Guerra en Medio Oriente: la tormenta que sacude a Wall Street y los emergentes

Los mercados globales vivieron una jornada de fuerte presión bajista este jueves, golpeados por una combinación de factores que llegaron casi en simultáneo. El S&P 500 caía 1,2% a 6.787 puntos, el Nasdaq retrocedía 1% a 22.572, el Dow Jones cedía 2% a 47.784, y el Russell 2000 lideraba las pérdidas con una baja del 2,84%.El principal detonante fue la escalada en Medio Oriente: Irán lanzó una nueva oleada de misiles sobre Israel, marcando el sexto día consecutivo de hostilidades y disipando cualquier esperanza de una resolución rápida del conflicto. El crudo se acercó a los 80 dólares por barril, encendiendo las alarmas inflacionarias. El FMI, a través de su directora Kristalina Georgieva, advirtió que el conflicto está poniendo a prueba la resiliencia económica global y que, de prolongarse, podría afectar precios de energía, crecimiento e inflación a escala mundial. El consumidor norteamericano ya lo siente en las estaciones de servicio.

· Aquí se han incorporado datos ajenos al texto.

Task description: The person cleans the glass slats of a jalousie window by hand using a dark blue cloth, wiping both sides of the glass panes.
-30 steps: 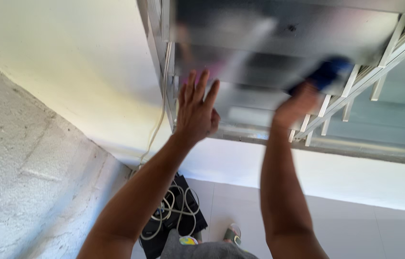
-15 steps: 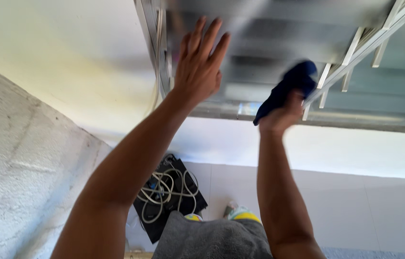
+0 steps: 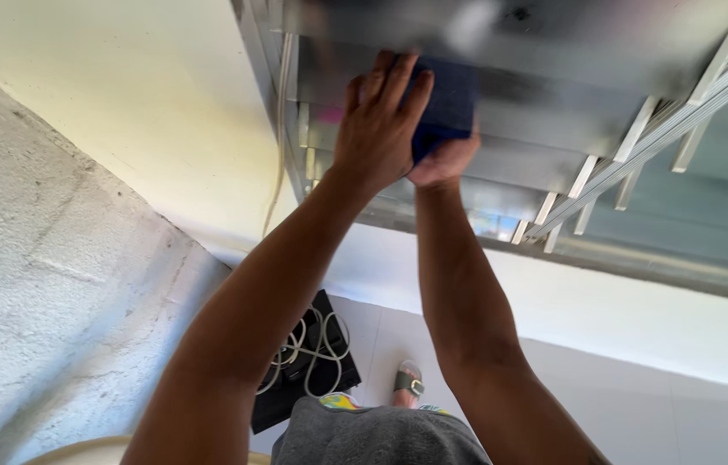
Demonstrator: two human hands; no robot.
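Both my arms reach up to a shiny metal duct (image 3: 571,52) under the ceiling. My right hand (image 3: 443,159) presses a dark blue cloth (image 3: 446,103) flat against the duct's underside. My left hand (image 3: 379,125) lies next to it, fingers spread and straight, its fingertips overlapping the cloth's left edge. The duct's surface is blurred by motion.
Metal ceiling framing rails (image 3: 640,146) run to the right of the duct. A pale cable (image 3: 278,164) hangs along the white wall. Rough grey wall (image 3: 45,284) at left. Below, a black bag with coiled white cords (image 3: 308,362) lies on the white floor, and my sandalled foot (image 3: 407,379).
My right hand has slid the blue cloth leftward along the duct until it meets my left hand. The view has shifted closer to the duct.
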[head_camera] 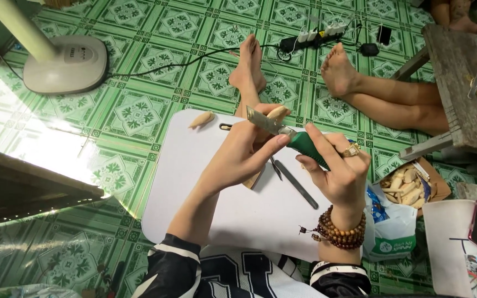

Como si la geopolítica no fuera suficiente, el mercado recibió un segundo impacto: según Bloomberg, Washington está redactando regulaciones que exigirían aprobación previa para exportar chips de inteligencia artificial a prácticamente cualquier país del mundo. Nvidia y AMD cayeron a mínimos de sesión de inmediato. Muchos inversores habían buscado refugio en las grandes tecnológicas ante la incertidumbre, pero esa táctica resultó contraproducente. La excepción del día fue Broadcom (AVGO), que subió más de 4% tras resultados trimestrales sólidos, proyecciones de ingresos por IA de 10.700 millones de dólares y un programa de recompra de acciones por hasta 10.000 millones.

En el plano local, el ETF EWZ de mercados emergentes latinoamericanos caía 3,79%, reflejo del deterioro del apetito por activos de riesgo en la región. El clima de risk-off global presiona al Merval en el corto plazo, especialmente sobre los ADRs de bancos y tecnología. El único alivio de la jornada llegó desde el mercado laboral: los despidos de febrero cayeron bruscamente y las solicitudes de desempleo se mantuvieron por debajo de lo esperado. Aun así, todos los ojos están puestos en el Nonfarm Payrolls del viernes, que será clave para calibrar el próximo movimiento de la Reserva Federal. Cualquier señal de desescalada en Medio Oriente podría, por su parte, generar un rebote rápido en los mercados.